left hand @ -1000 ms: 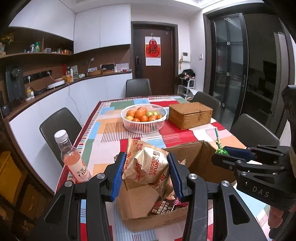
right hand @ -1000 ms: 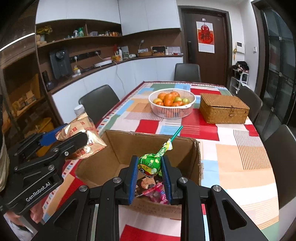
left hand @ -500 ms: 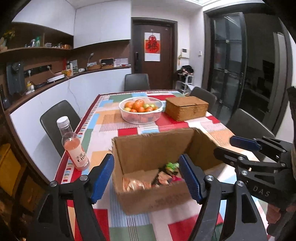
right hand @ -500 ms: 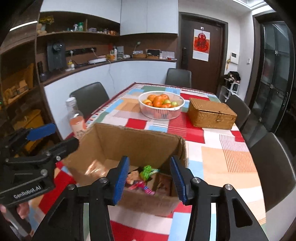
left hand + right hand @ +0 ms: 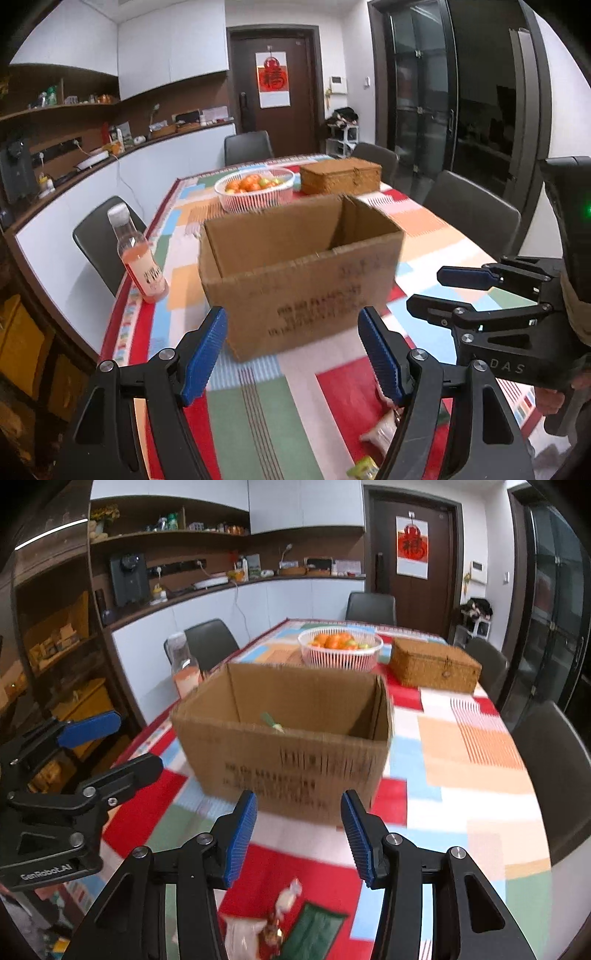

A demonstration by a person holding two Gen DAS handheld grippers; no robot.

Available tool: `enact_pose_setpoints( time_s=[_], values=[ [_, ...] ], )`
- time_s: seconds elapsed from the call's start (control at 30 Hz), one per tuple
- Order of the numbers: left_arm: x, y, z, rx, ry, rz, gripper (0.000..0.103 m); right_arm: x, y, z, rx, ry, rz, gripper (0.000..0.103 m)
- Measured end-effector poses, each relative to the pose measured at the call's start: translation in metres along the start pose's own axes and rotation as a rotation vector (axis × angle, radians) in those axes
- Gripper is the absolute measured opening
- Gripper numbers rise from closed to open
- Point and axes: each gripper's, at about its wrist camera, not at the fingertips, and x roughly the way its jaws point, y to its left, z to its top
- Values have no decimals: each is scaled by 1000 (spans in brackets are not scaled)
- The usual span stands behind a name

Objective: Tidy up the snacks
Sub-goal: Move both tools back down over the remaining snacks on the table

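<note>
The remaining wrapped snacks [image 5: 280, 919] are seen on the surface [image 5: 461, 801] at the frame's bottom, just beneath the empty, wide-open right hand-held gripper [image 5: 299, 834], nearer than the equally open left hand-held gripper [image 5: 295, 354].

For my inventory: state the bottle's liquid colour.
Pink-orange liquid in the bottle, clearest in the left wrist view.

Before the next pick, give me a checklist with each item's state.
1. Left tongs open and holding nothing: ok.
2. Right tongs open and holding nothing: ok.
3. Cardboard box upright, top open: ok.
4. Loose snacks left on the tablecloth, near the right tongs: ok.
5. Bottle upright, apart from the box: ok.
6. Room left inside the box: cannot tell.
</note>
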Motion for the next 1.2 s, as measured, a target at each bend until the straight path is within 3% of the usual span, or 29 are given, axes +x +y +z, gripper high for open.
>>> enact_pose_setpoints(
  time_s=[0.67,1.2],
  values=[
    [45,-46,-79,-14,349,-219,70,16,-18,-91,91,260,-25,48],
    [89,-57,-101,-78,517,-285,51,33,-27,-117,155,343,-10,48]
  ],
)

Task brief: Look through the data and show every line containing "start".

Output below:
- time_s: seconds elapsed from the call's start (control at 30 Hz), one per tuple
- Measured end-effector poses, each relative to the pose measured at the call's start: translation in metres along the start pose's own axes and rotation as a rotation vector (axis × angle, radians) in those axes

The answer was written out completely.